Several limitations of the present study must be acknowledged. First, the healthy control group was homogeneous and included only university students – different results might be obtained with a different sample. Another limitation is that some diagnoses were not confirmed by a structured clinical interview. For the validation of the factorial structure of the questionnaire for the clinical group, a larger sample would be needed to confirm our results. Furthermore, for the cluster analysis, there were significant demographic differences between groups, with individuals in the depression group being older than those of the psychosis group. Individuals in the depression group were mostly female whereas individuals in the psychosis group were mostly males. Although this represents a clinical reality, it may have biased our results. Because our sample was too small to use stratifications, we can only conclude about the effect of age on the profiles.

Research and clinical implication

This study demonstrated the validity of the French version of the CBQp, therefore allowing clinicians and researchers to easily assess cognitive biases in French-speaking participants. It is a simple and efficient questionnaire that can be used evaluate whether participants receiving CBTp, for instance, have experienced changes in their cognitive biases following the therapy. Our findings highlight the interdependence of different cognitive biases and could be indicative of a common cognitive process leading to the development of several biases. Moritz and al [81]. also suggest that cognitive mechanisms for delusions only partially overlap and recommend continuing studying and targeting specific biases via metacognitive training.

According to Garety and Freeman [82], cognitive biases contribute to maintaining psychotic symptoms such as delusions.
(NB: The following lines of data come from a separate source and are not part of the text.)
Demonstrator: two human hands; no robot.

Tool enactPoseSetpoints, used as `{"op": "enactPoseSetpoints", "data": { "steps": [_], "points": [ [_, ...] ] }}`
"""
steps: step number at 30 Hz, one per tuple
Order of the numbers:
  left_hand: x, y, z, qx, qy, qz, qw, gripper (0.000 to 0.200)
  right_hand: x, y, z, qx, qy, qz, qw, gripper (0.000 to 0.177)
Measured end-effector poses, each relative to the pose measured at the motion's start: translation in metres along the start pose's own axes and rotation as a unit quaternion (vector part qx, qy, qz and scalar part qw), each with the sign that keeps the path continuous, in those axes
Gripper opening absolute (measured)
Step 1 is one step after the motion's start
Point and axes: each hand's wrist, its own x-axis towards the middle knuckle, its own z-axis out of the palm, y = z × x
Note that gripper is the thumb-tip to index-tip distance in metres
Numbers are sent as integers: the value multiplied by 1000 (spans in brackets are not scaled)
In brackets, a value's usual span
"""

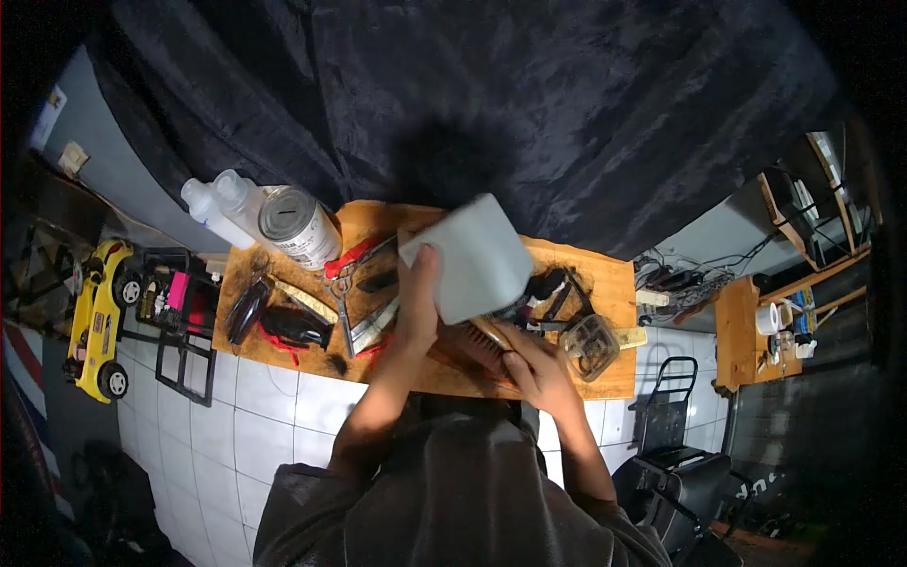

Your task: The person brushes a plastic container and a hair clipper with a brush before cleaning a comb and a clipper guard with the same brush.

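A pale grey box-like piece with rounded corners [477, 260] is tilted above the wooden table, and my left hand [419, 300] is closed on its near left side. Low beside it, my right hand [537, 367] wraps round a wooden brush [489, 342] whose dark bristles point down and left. The brush is close to the lower edge of the grey piece. Left of my left hand lie scissors [345, 312] with a red cloth-like item [351, 255] by their handles. A clear plastic container [590, 345] sits right of my right hand.
The wooden table [397, 376] carries black hair clippers [295, 326], a large can [300, 227] and plastic bottles [215, 210] at the back left. Dark hair clippings dot its top. A black curtain [567, 113] hangs behind; a black chair [671, 444] stands right.
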Motion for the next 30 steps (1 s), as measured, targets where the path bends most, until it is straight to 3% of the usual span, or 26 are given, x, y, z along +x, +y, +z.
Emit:
{"op": "enactPoseSetpoints", "data": {
  "steps": [4, 7, 8, 11, 12, 15, 16, 18, 19, 20, 22, 23, 25, 26, 29, 30],
  "points": [
    [4, -9, 2, -31, -14, 44, 998, 71, 5, 6, 4, 24, 123, -4, 992, 33],
    [-14, -5, 28, 76, -16, 55, 995, 76, 14, -7, 9, 46, 104, 76, 991, 26],
    [-16, -11, 29, 99, -63, 70, 991, 79, 17, -4, 18, 29, 139, 47, 989, 20],
    [-21, -16, 35, 77, -17, 59, 995, 74, 27, 2, 31, -26, 204, -55, 977, 17],
    [-23, -3, 45, 128, 19, 80, 988, 71, 27, -3, 28, -15, 176, -46, 983, 16],
    [-23, -5, 37, 82, 29, 87, 992, 67, 27, -8, 19, 36, 124, -26, 991, 20],
    [-20, -9, 30, 145, 57, 100, 983, 64, 25, -11, 16, 24, 115, -37, 992, 23],
    [-15, -9, 18, 40, 104, -9, 994, 63, 20, -17, 9, -3, 98, -62, 993, 31],
    [-12, -7, 14, -14, 126, -62, 990, 63, 14, -19, 4, -51, 63, -25, 996, 34],
    [-9, -6, 12, -65, 138, -45, 987, 60, 6, -22, 0, -99, 28, 12, 995, 38],
    [-12, -4, 9, -147, 121, -31, 981, 60, 0, -25, -11, -131, -26, 69, 989, 39],
    [-15, -3, 8, -187, 112, -25, 976, 60, 1, -27, -10, -84, 22, 61, 994, 39],
    [-18, -15, 6, -119, 88, -11, 989, 60, 7, -32, -3, 10, 118, 45, 992, 38],
    [-19, -19, 7, -78, 63, -16, 995, 63, 13, -25, 6, 3, 183, -4, 983, 28],
    [-25, -21, 25, -22, -36, 19, 999, 80, 17, -2, 19, -105, 138, -6, 985, 18],
    [-25, -22, 29, -34, -31, 24, 999, 80, 22, -1, 28, -112, 186, -26, 976, 13]
  ]
}}
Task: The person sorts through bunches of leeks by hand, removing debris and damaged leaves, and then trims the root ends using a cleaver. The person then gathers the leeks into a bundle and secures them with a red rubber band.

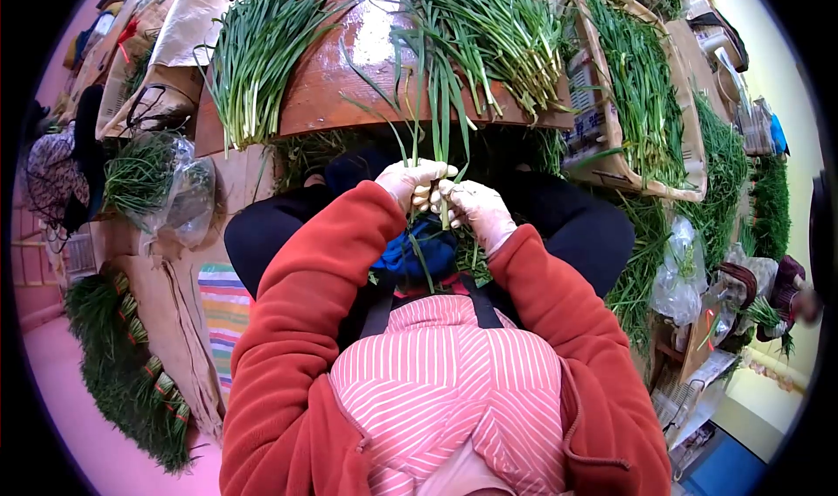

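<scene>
Pinching a bunch of chives [443, 121] near its lower ends, the left hand [415, 184] and right hand [478, 210] close together just before the wooden board [323, 86], the person seems to be trimming it; the next move probably needs one stalk pulled steadily.

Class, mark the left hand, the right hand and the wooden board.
left hand [412, 183], head view, knuckles.
right hand [482, 212], head view, back of hand.
wooden board [325, 93], head view, bare wet top.

wooden board [323, 95] | cardboard box [587, 112] holding greens [642, 86] | tied bundles [131, 383] on floor | plastic bag [188, 195] | striped mat [223, 308]
</scene>
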Demonstrator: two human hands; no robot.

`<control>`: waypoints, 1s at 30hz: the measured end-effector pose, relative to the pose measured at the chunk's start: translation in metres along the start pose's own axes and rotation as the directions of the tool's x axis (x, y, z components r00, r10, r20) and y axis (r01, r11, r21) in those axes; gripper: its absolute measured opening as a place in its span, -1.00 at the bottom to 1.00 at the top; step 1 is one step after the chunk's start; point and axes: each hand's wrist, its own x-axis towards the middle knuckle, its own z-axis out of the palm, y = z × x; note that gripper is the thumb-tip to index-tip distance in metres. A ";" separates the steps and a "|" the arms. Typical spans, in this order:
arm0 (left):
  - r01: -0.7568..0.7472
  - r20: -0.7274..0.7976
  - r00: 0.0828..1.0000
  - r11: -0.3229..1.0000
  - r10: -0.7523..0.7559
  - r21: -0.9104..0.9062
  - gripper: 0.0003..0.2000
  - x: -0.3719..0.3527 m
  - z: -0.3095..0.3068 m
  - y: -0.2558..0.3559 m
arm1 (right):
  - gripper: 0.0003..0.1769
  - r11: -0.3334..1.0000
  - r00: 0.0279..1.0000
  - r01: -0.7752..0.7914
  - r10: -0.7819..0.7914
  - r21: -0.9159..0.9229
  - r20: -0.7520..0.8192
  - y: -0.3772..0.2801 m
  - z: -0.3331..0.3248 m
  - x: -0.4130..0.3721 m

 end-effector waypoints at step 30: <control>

For instance, a dichotomous style of thinking would seem to favor the maintenance of delusions, while Jumping to Conclusions would favor both the emergence and the maintenance of psychotic symptoms [83]. To date, most studies have focused on a specific cognitive bias, whereas our study suggests that studying or addressing multiple biases together might be useful. From our clinical experience, individuals in group CBT for psychosis for instance, benefit from learning about and recognizing their own cognitive biases, as this helps them take a step back from distressing thoughts and work on strategies to verify and modify their current beliefs.

Conclusion

The current findings support the validity of the French translation of the CBQp. We obtained results similar to the original validation study of the questionnaire. The authors of the original CBQp have recommended using one-, two-, or five-factor structure. While the results of our study are similar, the 5-factor solution is clinically more interesting. Our cluster analyses overall support the transdiagnostic presence of cognitive biases.